Título: Edição de MPs trava mais de 80% das sessões da Câmara, revela estudo
Autor: Denise Madueño
Fonte: O Estado de São Paulo, 13/07/2006, Nacional, p. A4

A Câmara passou a maior parte do tempo este ano com a pauta do plenário trancada por medidas provisórias e com pouco tempo para votar projetos de lei e outras matérias elaboradas pelo próprio Congresso. Das 71 sessões deliberativas - nas quais são marcadas votações - ocorridas de fevereiro até a semana passada, 60 foram obstruídas por MPs: 84,51% do total. Restaram só 11 sessões (15,49%) em que a pauta esteve livre. Os números são de um levantamento feito por técnicos da liderança do PSDB com base em dados da Mesa Diretora.

Com as MPs, o governo impõe a sua pauta de interesse e monopoliza os trabalhos do Congresso.

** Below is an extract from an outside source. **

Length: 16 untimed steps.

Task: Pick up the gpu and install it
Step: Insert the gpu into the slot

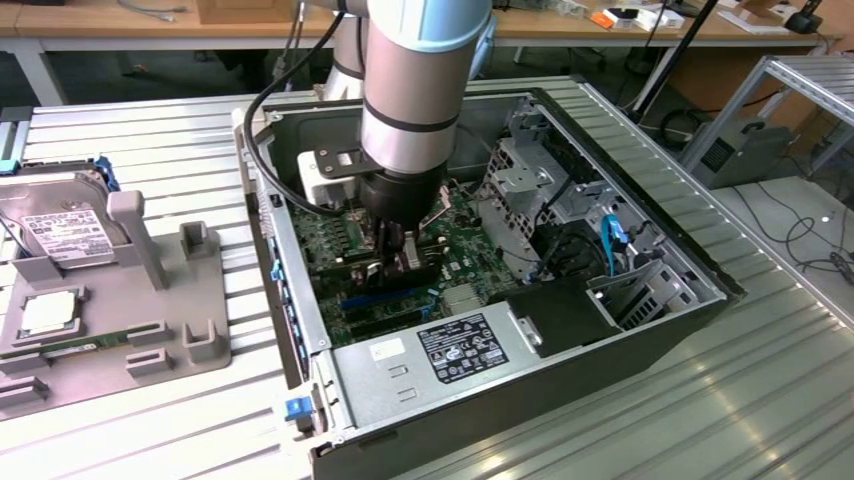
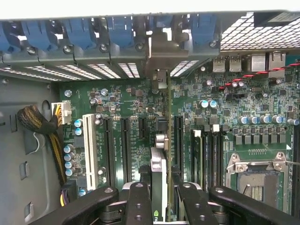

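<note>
The gpu (image 2: 159, 168), a thin card seen edge-on, stands upright over the motherboard (image 2: 262, 117) slots, its pale bracket (image 2: 161, 51) at the rear slot wall.

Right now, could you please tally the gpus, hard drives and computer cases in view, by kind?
gpu: 1
hard drive: 1
computer case: 1
Total: 3

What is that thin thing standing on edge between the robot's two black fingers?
It is the gpu, seen edge-on in the wrist view, with the end effector fingers on either side, above the green motherboard.
</note>
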Tool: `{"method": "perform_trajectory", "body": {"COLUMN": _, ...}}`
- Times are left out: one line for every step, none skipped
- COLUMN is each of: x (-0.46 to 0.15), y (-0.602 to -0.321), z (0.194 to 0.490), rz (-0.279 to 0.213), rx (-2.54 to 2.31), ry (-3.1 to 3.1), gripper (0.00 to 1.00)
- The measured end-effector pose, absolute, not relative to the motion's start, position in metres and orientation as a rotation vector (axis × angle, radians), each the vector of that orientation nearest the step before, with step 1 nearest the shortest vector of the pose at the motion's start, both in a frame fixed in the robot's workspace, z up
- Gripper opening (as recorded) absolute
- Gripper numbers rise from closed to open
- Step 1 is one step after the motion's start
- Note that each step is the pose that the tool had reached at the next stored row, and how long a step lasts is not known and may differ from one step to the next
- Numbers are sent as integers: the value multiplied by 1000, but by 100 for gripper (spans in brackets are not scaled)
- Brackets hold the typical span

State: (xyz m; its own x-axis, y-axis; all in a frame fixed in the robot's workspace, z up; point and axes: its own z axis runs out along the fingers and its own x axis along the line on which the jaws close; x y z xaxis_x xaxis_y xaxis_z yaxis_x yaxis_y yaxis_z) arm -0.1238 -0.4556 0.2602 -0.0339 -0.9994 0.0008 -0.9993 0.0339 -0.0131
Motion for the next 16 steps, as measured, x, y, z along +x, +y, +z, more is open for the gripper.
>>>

Desde a mudança na regra das MPs, há quase 5 anos, o Congresso tem trabalhado em função de votá-las, mas este ano a situação se agravou.

A regra, instituída em setembro de 2001, obriga a votação de medidas provisórias até 45 dias depois de editadas pelo presidente da República. Em caso contrário, elas passam a ter prioridade na pauta do plenário, impedindo que outras matérias sejam votadas na Câmara ou Senado, dependendo da Casa onde estiver tramitando.

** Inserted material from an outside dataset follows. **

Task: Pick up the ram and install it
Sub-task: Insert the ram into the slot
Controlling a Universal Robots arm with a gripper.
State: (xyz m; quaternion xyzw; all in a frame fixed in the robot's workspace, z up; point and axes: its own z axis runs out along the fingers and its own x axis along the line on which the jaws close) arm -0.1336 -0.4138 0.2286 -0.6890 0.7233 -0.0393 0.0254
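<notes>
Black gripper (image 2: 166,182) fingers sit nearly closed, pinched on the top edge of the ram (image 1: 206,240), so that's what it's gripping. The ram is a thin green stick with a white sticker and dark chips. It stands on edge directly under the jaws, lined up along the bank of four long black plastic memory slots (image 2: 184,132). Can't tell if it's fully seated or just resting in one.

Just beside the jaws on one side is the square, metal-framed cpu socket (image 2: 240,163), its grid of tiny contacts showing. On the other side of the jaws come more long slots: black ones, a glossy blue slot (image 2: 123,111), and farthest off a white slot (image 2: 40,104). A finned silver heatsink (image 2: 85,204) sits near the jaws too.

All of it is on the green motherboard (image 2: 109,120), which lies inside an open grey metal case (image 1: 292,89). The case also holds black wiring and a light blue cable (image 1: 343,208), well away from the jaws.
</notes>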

O governo tem aproveitado o poder de baixar essas normas com força de lei para tratar de diversos assuntos. Duas MPs que hoje trancam os trabalhos da Câmara, por exemplo, estabelecem regras que estavam em discussão na reforma sindical. Como a proposta não foi votada, o presidente Luiz Inácio Lula da Silva atendeu aos apelos das centrais sindicais e tentou apressar os principais pontos por meio de duas MPs.

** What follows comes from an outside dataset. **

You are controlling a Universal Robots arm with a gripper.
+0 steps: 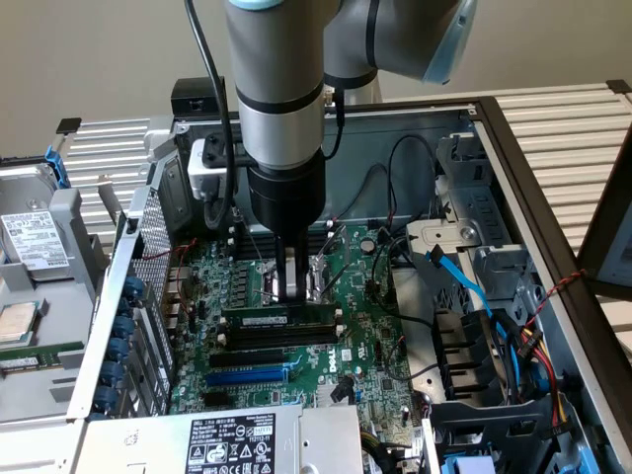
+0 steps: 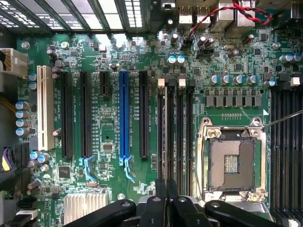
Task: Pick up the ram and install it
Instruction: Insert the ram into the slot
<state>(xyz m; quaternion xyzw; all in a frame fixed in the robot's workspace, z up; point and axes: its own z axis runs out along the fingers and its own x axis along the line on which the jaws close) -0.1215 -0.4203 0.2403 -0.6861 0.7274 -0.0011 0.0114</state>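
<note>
One ram (image 1: 281, 318) on the motherboard (image 1: 367, 341), one blue slot (image 2: 124, 113), one processor socket (image 2: 232, 163)

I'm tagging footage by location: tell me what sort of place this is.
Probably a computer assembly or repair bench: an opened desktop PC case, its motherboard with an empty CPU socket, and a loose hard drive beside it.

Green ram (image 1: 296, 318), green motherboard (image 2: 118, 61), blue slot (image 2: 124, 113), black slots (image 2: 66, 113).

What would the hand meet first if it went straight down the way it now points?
Most likely the ram, which stands on edge on the motherboard directly under the hand. Depth is hard to judge, so it is unclear whether they touch.
</note>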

Há medidas provisórias para compra de aviões, operação tapa-buraco nas estradas, concessão de reajuste salarial e criação de muitos cargos. No governo Lula foram abertos 2.930 cargos. Desse total, apenas 180 foram abertos por projeto de lei.

"Quem legisla é o Executivo, não tem conversa", protesta o deputado Arnaldo Madeira (PSDB-SP). "As medidas provisórias paralisam o Congresso." Ele avalia que, com a regra das MPs, o governo cria um clima de obstrução na Câmara quando é de seu interesse, controlando os trabalhos do Congresso.

ALERTA

Em 2001, quando a regra foi alterada, Madeira era líder do governo Fernando Henrique Cardoso na Câmara e alertou para o perigo da mudança que estava sendo aprovada. No discurso feito à época, ressaltou "a possibilidade de impactos futuros na governabilidade e na relação entre Executivo e Legislativo".

Apenas nos primeiros três meses de vigência da regra, em 2001, a pauta não foi trancada. Em 2002, 63,89% das sessões deliberativas da Câmara durante o ano legislativo, chamado no parlamento de sessão legislativa ordinária, estiveram trancadas. Era ano de eleição presidencial e o governo aproveitou para legislar, enquanto os parlamentares faziam campanha.

No primeiro semestre de 2002, foram 54 sessões deliberativas, das quais 28 (51,85%) com a pauta trancada. No segundo semestre, o caos se instalou na Câmara. Todas as 18 sessões deliberativas de 6 de agosto até 16 de dezembro começaram com a pauta trancada. Quando os deputados voltaram das campanhas, foram obrigados a votar MPs sistematicamente.

Em 2003, início do governo Lula, a Câmara esteve com a pauta trancada em 44,59% das sessões deliberativas. Foi o único ano em que as sessões livres superaram as que estavam com a pauta trancada, desconsiderando os períodos de convocação extraordinária. As convocações funcionam como sessões legislativas independentes.

Em 2004, das 125 sessões com votações do ano normal de trabalho, 97 delas (77,60%) tinham MPs no primeiro item da pauta. Porcentual semelhante foi verificado no terceiro ano do governo Lula. No ano normal de trabalho, das 149 sessões com votação ocorridas em 2005, 113 (75,84%) estavam trancadas.